Środa rozprawia się dziś z myśliwymi, którzy są „często pijani”, jeszcze częściej nie trafiają w zwierzęta, bo wzrok im słabnie. „Leśniczy naprowadzi myśliwego na ofiarę, a w razie niefortunnego strzału odszuka i dobije ranne zwierzę (o ile je znajdzie). W polowaniach ważne są obrządki, o których z dumą opowiada się kolegom. Najpierw się pije, potem się pije, potem zapija. Macza się ręce we krwi (przepraszam "w farbie") martwego lub umierającego zwierzęcia. Czy ono cierpi? To nic w porównaniu z rozrywką i chwałą, którą ma zabijający.” - oznajmia Środa. A na koniec swojego tekstu oznajmia: „Kto jest największym wrogiem mądrych i użytecznych myśliwych? Obrońcy praw zwierząt. Oni nic nie rozumieją! Nie znają ani praw lasu, ani tradycji zabijania. Pięknej tradycji”.
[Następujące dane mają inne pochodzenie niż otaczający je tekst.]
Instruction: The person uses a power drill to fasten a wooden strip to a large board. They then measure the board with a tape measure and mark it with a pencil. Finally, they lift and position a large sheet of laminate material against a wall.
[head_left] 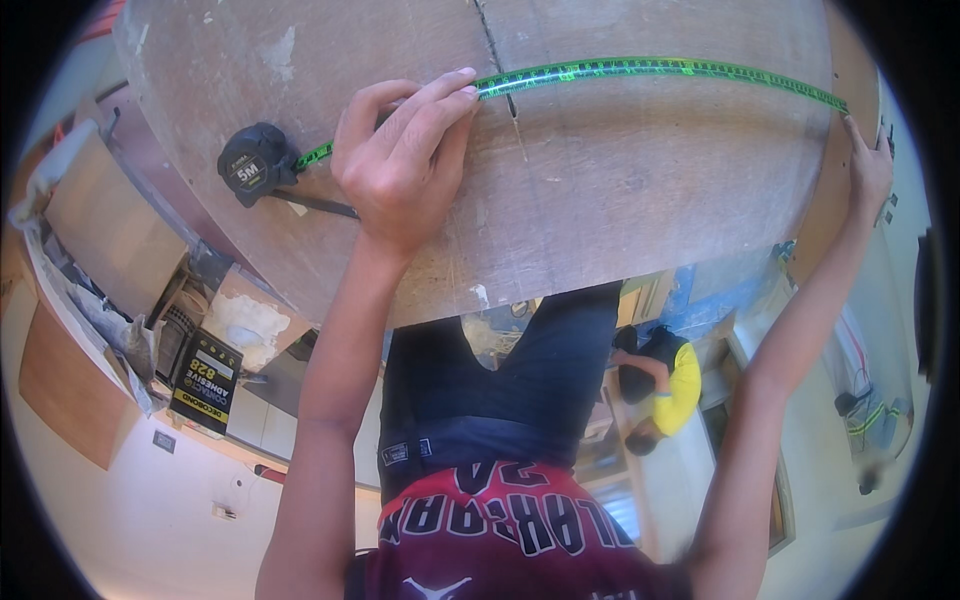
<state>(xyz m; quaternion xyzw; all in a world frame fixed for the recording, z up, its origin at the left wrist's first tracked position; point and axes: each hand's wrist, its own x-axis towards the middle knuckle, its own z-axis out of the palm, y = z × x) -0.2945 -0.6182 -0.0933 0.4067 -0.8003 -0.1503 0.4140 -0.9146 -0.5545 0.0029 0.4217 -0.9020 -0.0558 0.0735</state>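
Note:
A worn wooden board (620, 190) fills the upper part of the view. Across it runs the bright green blade (640, 68) of a tape measure, bowed upward in a shallow arc. Its black case (257, 165) lies on the board's left side, a dark strap trailing from it behind my wrist. My left hand (400, 165) pinches the blade between thumb and fingers, a little left of a dark slit (497, 50) in the board. At the board's right edge, my right hand (868, 172) holds the blade's far end with its fingertips.
Left of the board stand a black and yellow adhesive container (207, 382), a wooden panel (115, 225) and cluttered scraps. Beyond the board's near edge, a person in a yellow top (675, 390) is bent over. Another person (875, 425) is at the far right.

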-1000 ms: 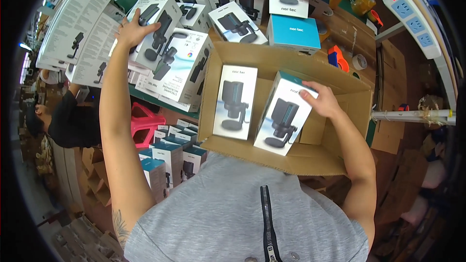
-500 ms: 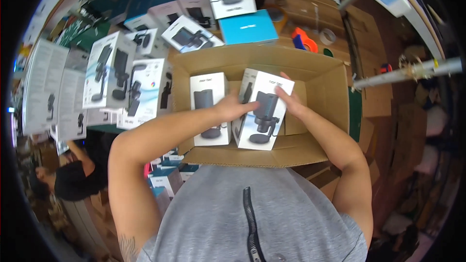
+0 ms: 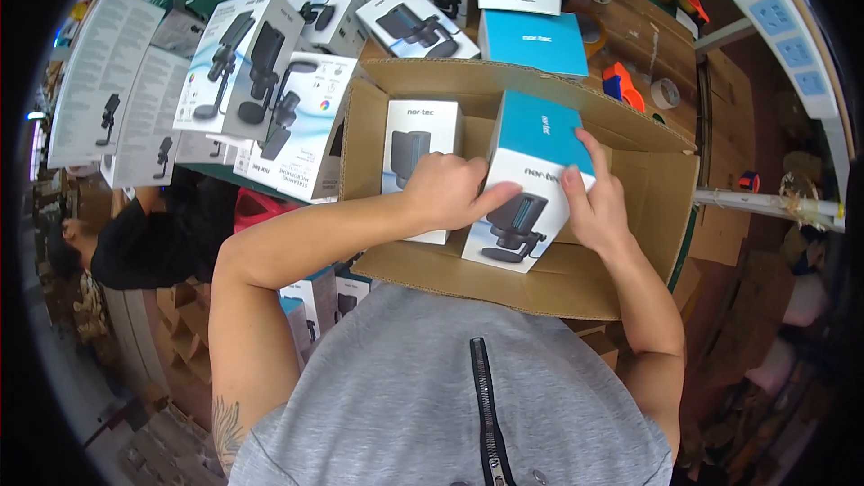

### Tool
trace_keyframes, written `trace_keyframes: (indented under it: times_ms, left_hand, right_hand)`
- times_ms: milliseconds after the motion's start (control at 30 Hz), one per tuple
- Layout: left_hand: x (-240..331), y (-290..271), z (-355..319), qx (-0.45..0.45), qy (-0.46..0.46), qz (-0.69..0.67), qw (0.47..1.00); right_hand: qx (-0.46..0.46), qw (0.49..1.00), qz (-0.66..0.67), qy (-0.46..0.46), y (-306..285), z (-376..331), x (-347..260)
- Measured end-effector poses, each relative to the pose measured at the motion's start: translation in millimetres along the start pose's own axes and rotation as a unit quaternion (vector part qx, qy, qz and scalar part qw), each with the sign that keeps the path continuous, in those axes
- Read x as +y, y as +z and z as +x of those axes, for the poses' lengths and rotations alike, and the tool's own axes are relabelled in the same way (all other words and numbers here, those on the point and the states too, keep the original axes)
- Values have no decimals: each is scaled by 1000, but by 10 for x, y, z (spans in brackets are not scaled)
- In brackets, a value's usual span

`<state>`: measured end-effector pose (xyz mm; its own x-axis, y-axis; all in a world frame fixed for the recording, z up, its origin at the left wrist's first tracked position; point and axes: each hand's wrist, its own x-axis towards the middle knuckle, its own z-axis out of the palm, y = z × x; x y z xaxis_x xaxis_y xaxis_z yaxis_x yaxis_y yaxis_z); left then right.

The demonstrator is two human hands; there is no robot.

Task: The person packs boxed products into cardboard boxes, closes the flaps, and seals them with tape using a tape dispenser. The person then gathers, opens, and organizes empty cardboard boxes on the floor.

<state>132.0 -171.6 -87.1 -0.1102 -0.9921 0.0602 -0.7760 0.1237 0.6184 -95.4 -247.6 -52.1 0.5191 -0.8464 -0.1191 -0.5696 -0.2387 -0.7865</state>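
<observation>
A white microphone box (image 3: 516, 232) with a teal end is held tilted over the right part of an open brown carton (image 3: 468, 288). My left hand (image 3: 450, 191) is closed on its left side, the thumb across the printed front and the other fingers partly hidden. On the opposite side my right hand (image 3: 598, 207) grips it near the teal end, thumb on the front edge. A second microphone box (image 3: 425, 115) lies picture-side up in the left part of the carton, partly covered by my left hand and forearm.
Several microphone boxes (image 3: 236, 63) stand and lean left of the carton, with more behind it. A teal-faced box (image 3: 533, 43), an orange tape dispenser (image 3: 623, 87) and a tape roll (image 3: 664, 94) lie beyond its far edge. Another person (image 3: 148, 238) is at far left.
The held box has tilted, so its teal end now shows. Both hands stay on it, the right having shifted to the corner by that end. My view has turned slightly.
</observation>
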Motion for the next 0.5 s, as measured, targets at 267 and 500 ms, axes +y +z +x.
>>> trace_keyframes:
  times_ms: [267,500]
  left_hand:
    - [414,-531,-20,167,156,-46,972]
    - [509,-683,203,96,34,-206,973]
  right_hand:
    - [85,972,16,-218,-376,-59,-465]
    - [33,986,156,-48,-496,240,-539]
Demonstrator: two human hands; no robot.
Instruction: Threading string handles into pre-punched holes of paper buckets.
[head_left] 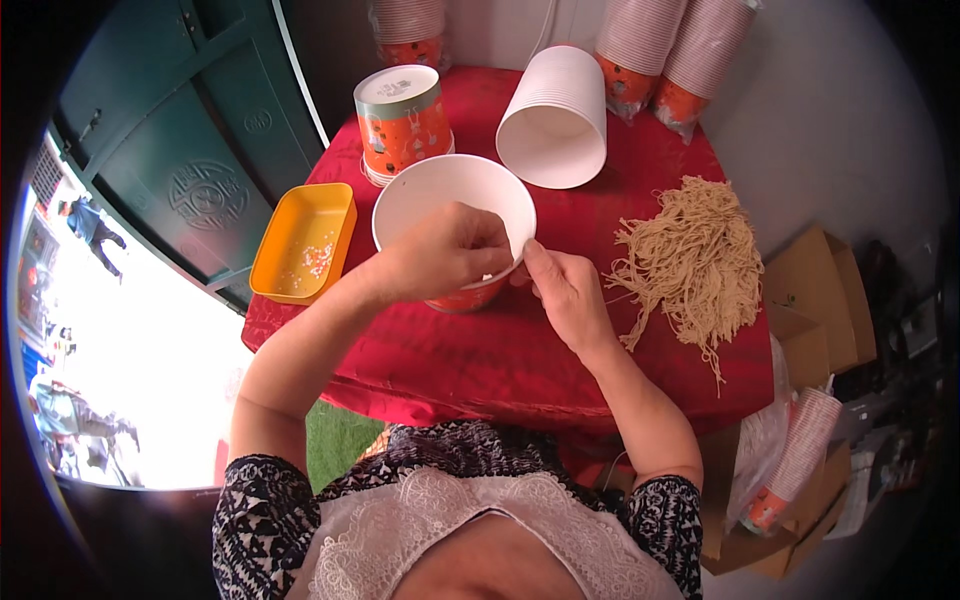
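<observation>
Possibly the white-lined bucket (430, 188), central over the red tablecloth (480, 372), risked a creased rim from uneven finger pressure. The right hand (568, 300), forearm angled inward, pinched its right edge; the left hand (452, 246) arched into the opening, fingers bunched, any contents hidden. Beyond stood an upturned bucket (402, 135).
</observation>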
I aż trudno nie zadać pytania Środzie, czy ona naprawdę nie widzi, że o wiele gorsze rzeczy dzieją się w klinikach aborcyjnych, że tam morduje się ludzi, i to w sposób nieporównanie okrutniejszy niż zwierzęta podczas polowań? Czy nie dostrzega, że ona i jej wspólnicy w promowaniu zbrodni aborcji, robią rzecz nieporównanie gorszą niż myśliwi, i że o niej też można powiedzieć, że jej największym wrogiem są obrońcy życia, którzy „nie rozumieją feministycznego prawa dżugnli, ani tradycji zabijania słabszych”?